Work instruction
The listing, minus its pictures, is to be given again exactly.
━━━━━━━━
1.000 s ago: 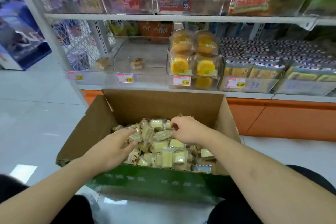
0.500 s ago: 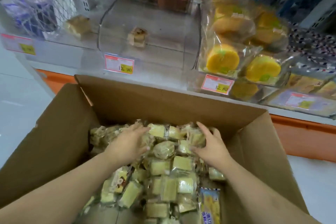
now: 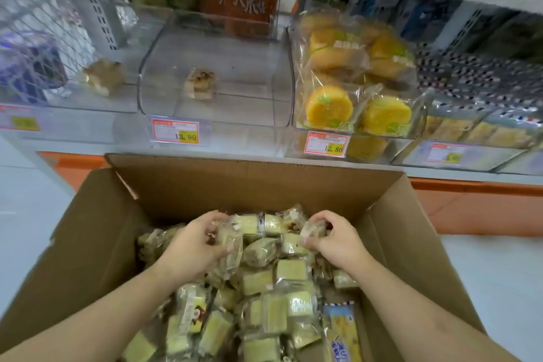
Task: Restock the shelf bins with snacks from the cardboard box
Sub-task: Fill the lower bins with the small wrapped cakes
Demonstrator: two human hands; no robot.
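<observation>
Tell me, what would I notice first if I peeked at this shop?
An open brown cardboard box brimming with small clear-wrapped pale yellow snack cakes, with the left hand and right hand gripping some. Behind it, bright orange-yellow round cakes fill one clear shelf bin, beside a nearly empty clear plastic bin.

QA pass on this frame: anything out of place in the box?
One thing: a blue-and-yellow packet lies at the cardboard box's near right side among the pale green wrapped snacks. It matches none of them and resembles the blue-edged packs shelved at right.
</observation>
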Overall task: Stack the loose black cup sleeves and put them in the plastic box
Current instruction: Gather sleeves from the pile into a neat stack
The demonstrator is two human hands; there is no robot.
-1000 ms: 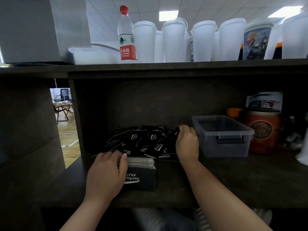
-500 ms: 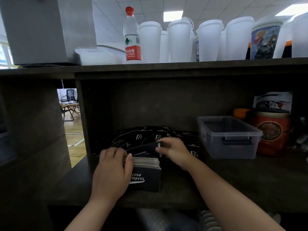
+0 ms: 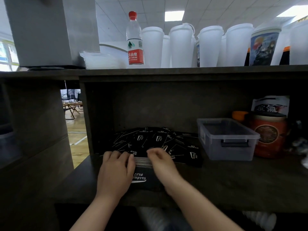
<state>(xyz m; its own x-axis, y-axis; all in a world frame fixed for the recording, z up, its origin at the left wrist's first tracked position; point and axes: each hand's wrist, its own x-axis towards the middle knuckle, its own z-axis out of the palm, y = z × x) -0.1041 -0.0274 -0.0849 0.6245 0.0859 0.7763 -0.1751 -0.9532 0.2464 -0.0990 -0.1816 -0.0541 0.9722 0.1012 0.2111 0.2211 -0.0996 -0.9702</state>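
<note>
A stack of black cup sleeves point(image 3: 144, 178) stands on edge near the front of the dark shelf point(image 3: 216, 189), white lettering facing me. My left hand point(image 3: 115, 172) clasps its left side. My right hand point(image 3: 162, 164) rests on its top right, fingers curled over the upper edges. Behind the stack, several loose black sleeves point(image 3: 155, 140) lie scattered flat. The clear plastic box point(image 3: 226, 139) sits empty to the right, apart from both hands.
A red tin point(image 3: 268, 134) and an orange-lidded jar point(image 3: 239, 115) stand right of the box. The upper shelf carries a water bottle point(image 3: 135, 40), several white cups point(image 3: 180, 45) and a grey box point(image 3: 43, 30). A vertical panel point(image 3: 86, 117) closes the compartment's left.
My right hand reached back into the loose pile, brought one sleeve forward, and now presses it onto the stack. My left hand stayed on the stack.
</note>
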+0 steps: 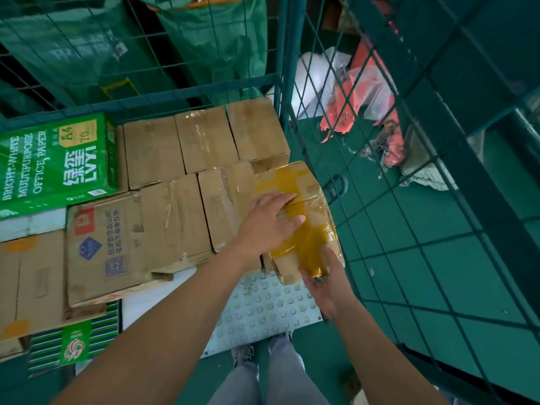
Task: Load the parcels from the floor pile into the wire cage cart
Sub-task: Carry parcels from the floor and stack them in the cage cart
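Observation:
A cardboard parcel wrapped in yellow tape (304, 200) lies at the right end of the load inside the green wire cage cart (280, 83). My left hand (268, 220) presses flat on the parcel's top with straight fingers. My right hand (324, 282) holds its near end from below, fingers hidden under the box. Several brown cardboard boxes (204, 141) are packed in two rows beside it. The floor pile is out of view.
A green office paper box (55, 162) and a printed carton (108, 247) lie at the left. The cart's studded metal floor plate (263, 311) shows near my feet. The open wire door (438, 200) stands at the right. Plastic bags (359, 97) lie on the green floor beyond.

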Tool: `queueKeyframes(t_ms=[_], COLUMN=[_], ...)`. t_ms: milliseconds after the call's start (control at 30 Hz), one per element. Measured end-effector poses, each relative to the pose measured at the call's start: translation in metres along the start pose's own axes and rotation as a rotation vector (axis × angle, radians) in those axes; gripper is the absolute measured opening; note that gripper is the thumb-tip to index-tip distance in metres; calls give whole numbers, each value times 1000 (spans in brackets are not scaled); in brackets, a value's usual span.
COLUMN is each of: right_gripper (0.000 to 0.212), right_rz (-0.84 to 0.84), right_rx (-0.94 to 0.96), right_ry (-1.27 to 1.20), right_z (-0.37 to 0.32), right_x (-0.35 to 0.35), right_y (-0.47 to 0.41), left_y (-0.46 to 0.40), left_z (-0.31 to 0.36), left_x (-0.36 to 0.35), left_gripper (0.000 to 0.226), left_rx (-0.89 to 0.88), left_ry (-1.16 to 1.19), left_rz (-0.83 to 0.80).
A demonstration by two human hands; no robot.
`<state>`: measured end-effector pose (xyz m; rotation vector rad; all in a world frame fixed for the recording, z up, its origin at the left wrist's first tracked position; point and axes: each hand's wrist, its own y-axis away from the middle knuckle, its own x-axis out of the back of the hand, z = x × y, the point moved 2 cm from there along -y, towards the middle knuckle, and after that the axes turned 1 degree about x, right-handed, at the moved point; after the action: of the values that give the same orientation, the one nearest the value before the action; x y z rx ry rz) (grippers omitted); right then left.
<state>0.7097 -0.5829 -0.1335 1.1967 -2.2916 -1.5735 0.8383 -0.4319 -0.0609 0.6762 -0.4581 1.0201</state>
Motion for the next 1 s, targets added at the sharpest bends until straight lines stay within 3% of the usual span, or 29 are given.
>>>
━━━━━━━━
Answer
1.000 s ago: 
0.500 s ago: 
now: 
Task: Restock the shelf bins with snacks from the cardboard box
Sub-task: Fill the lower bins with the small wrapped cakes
Demonstrator: two human hands; no robot.
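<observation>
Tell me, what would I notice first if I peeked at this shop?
An open brown cardboard box brimming with small clear-wrapped pale yellow snack cakes, with the left hand and right hand gripping some. Behind it, bright orange-yellow round cakes fill one clear shelf bin, beside a nearly empty clear plastic bin.

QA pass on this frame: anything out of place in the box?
One thing: a blue-and-yellow packet lies at the cardboard box's near right side among the pale green wrapped snacks. It matches none of them and resembles the blue-edged packs shelved at right.
</observation>
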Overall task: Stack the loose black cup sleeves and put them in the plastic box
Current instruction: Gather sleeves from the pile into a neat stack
The demonstrator is two human hands; there is no robot.
-1000 ms: 
-500 ms: 
+0 ms: 
<state>(xyz m; its own x-axis, y-axis; all in a world frame fixed for the recording, z up, its origin at the left wrist's first tracked position; point and axes: each hand's wrist, its own x-axis towards the middle knuckle, its own z-axis out of the palm, y = z × x) -0.1041 -0.0274 -0.0849 0.6245 0.0859 0.7763 -0.1751 -0.9532 0.2464 -0.0990 -0.1816 -0.0541 0.9722 0.1012 0.2111 0.2211 -0.0996 -0.9702</state>
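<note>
A stack of black cup sleeves point(image 3: 144, 178) stands on edge near the front of the dark shelf point(image 3: 216, 189), white lettering facing me. My left hand point(image 3: 115, 172) clasps its left side. My right hand point(image 3: 162, 164) rests on its top right, fingers curled over the upper edges. Behind the stack, several loose black sleeves point(image 3: 155, 140) lie scattered flat. The clear plastic box point(image 3: 226, 139) sits empty to the right, apart from both hands.
A red tin point(image 3: 268, 134) and an orange-lidded jar point(image 3: 239, 115) stand right of the box. The upper shelf carries a water bottle point(image 3: 135, 40), several white cups point(image 3: 180, 45) and a grey box point(image 3: 43, 30). A vertical panel point(image 3: 86, 117) closes the compartment's left.
My right hand reached back into the loose pile, brought one sleeve forward, and now presses it onto the stack. My left hand stayed on the stack.
</note>
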+0 steps: 
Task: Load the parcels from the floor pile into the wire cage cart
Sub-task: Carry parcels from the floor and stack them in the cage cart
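Observation:
A cardboard parcel wrapped in yellow tape (304, 200) lies at the right end of the load inside the green wire cage cart (280, 83). My left hand (268, 220) presses flat on the parcel's top with straight fingers. My right hand (324, 282) holds its near end from below, fingers hidden under the box. Several brown cardboard boxes (204, 141) are packed in two rows beside it. The floor pile is out of view.
A green office paper box (55, 162) and a printed carton (108, 247) lie at the left. The cart's studded metal floor plate (263, 311) shows near my feet. The open wire door (438, 200) stands at the right. Plastic bags (359, 97) lie on the green floor beyond.
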
Tool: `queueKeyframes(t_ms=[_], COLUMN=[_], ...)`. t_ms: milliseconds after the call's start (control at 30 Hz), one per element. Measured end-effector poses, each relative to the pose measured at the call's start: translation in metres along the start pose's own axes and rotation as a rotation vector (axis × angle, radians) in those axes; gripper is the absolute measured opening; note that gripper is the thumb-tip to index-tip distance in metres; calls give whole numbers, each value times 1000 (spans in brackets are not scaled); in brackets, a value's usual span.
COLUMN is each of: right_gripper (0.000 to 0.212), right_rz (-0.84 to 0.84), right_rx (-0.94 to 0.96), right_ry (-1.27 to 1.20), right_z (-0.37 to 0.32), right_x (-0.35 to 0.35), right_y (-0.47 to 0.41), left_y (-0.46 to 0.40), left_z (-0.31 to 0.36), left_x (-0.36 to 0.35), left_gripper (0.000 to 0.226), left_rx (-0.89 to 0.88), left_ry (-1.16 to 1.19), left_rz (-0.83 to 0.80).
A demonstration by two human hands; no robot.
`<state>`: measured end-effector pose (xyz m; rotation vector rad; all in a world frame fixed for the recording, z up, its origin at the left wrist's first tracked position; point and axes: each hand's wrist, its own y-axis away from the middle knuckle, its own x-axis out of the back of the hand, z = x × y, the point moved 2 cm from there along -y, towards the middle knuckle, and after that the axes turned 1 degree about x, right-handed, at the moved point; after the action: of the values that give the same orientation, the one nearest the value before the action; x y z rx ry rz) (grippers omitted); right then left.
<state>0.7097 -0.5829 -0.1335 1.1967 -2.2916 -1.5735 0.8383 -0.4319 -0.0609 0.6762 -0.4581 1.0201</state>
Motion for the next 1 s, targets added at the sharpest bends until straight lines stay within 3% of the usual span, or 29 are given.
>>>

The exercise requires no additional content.